### What needs to be done
Below are the records; give again exactly the line with "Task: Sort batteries", the line with "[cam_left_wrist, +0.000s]", and each line that lies between them, and nothing besides.

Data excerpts
^^^^
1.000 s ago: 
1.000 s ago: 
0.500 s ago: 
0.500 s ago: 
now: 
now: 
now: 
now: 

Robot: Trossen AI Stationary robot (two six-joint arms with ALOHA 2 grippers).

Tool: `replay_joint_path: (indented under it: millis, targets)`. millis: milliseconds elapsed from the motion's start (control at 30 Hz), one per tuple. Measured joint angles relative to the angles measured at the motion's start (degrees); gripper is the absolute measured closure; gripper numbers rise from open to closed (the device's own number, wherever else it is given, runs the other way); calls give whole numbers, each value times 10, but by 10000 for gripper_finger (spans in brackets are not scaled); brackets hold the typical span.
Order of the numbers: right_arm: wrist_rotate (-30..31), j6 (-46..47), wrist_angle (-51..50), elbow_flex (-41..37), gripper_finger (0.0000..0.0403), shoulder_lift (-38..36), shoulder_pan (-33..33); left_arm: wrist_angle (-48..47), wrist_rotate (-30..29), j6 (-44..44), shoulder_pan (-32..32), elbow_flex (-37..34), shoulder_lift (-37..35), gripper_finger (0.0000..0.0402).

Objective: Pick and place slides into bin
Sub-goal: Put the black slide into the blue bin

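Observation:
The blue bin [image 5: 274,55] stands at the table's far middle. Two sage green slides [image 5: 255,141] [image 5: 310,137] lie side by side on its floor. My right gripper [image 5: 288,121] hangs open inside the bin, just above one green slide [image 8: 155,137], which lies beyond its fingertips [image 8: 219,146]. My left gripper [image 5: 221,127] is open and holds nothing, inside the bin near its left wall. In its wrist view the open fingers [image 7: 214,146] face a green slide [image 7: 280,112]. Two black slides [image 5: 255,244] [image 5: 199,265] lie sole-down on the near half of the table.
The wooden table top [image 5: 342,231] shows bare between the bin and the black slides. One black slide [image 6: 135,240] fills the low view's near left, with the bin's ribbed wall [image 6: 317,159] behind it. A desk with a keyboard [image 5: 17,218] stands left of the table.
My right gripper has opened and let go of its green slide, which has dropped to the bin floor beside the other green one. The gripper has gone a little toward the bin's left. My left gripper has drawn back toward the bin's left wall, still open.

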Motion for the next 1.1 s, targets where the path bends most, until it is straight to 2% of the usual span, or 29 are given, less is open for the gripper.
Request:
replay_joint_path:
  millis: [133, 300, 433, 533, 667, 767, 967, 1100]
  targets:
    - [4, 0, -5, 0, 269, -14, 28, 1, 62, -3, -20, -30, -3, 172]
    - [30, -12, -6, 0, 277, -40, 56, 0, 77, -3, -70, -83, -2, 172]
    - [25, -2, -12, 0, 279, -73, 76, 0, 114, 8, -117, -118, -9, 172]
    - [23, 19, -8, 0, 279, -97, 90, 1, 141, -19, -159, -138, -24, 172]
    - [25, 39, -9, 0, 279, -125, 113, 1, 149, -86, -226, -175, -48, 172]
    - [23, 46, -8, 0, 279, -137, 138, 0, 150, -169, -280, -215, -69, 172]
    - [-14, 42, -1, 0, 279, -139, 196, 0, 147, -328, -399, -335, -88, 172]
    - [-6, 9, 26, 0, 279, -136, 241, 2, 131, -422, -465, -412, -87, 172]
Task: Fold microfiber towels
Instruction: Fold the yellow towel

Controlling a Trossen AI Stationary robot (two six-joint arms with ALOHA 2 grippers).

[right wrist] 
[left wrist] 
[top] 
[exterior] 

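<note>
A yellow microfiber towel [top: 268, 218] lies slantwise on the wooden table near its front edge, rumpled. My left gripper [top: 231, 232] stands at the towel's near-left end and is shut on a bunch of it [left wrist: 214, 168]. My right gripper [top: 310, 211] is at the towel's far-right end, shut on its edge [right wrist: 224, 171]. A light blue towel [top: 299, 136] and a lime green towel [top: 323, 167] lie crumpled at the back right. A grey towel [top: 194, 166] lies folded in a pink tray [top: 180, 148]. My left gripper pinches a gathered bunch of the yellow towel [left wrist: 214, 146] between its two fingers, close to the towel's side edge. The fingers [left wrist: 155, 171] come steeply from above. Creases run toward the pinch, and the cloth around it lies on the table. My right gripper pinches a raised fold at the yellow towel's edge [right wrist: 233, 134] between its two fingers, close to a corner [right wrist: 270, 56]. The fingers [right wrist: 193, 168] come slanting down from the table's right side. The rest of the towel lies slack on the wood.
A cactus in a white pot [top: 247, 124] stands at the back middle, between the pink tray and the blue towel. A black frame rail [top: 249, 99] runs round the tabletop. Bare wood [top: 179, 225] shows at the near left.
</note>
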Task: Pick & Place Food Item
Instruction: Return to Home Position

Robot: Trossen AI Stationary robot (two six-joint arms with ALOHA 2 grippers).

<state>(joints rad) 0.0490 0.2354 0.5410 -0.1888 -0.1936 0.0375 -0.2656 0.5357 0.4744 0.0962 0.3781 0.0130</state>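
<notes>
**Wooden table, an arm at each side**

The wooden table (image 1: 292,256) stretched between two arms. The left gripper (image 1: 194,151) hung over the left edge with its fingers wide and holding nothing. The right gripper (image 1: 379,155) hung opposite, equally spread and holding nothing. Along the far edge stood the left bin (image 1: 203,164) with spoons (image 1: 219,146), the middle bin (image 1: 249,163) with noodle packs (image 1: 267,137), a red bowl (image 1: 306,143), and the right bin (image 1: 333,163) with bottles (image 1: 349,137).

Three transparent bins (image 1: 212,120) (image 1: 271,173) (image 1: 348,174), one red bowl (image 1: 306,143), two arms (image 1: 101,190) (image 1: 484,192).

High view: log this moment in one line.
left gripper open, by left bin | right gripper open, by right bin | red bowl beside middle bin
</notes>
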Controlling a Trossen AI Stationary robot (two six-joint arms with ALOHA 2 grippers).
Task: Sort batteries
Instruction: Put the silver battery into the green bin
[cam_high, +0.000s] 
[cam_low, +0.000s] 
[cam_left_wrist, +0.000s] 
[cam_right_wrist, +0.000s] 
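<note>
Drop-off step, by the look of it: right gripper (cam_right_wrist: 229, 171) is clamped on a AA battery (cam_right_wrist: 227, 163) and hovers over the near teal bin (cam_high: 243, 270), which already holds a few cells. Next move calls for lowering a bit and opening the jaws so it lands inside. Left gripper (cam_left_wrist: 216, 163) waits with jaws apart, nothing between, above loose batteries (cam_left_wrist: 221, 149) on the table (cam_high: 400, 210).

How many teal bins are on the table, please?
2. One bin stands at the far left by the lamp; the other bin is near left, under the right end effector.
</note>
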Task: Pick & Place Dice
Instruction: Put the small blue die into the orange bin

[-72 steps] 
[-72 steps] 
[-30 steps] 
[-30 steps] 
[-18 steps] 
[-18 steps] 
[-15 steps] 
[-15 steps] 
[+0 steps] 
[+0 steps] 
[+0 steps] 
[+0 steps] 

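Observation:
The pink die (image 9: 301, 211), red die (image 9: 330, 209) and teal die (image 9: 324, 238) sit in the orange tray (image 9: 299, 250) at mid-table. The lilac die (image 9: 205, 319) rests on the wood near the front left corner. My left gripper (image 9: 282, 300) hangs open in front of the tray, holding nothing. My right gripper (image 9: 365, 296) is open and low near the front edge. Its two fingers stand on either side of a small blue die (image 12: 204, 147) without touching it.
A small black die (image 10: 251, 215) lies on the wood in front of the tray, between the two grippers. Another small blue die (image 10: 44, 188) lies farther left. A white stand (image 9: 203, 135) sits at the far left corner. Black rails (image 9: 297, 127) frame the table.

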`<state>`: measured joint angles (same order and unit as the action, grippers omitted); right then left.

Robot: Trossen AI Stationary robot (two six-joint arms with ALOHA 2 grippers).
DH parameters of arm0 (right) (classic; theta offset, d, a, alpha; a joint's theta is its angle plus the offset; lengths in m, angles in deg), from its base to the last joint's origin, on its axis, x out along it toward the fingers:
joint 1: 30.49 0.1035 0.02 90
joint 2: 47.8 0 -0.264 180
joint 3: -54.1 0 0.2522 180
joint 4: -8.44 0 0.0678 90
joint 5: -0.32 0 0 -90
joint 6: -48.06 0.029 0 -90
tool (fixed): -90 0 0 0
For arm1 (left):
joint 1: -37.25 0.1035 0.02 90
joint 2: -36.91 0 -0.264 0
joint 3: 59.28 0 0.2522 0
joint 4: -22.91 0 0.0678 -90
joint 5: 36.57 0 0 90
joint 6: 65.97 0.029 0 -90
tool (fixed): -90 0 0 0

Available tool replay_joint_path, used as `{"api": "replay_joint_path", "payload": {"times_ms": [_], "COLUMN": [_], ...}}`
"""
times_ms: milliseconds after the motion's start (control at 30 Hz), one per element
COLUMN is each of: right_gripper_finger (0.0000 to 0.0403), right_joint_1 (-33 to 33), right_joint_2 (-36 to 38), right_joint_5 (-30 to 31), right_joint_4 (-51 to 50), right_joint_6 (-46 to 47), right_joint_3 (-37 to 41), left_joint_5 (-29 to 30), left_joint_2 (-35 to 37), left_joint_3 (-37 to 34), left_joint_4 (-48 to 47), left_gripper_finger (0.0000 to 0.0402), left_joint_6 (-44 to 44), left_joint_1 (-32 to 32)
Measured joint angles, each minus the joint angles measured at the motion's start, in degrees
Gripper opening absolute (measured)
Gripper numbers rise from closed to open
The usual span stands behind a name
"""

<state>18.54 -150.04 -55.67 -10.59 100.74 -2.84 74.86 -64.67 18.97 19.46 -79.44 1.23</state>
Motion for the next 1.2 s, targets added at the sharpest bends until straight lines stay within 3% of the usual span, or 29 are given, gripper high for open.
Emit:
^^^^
### Problem solution
Task: Sort batteries
Instruction: Put the silver battery into the green bin
[cam_high, +0.000s] 
[cam_low, +0.000s] 
[cam_left_wrist, +0.000s] 

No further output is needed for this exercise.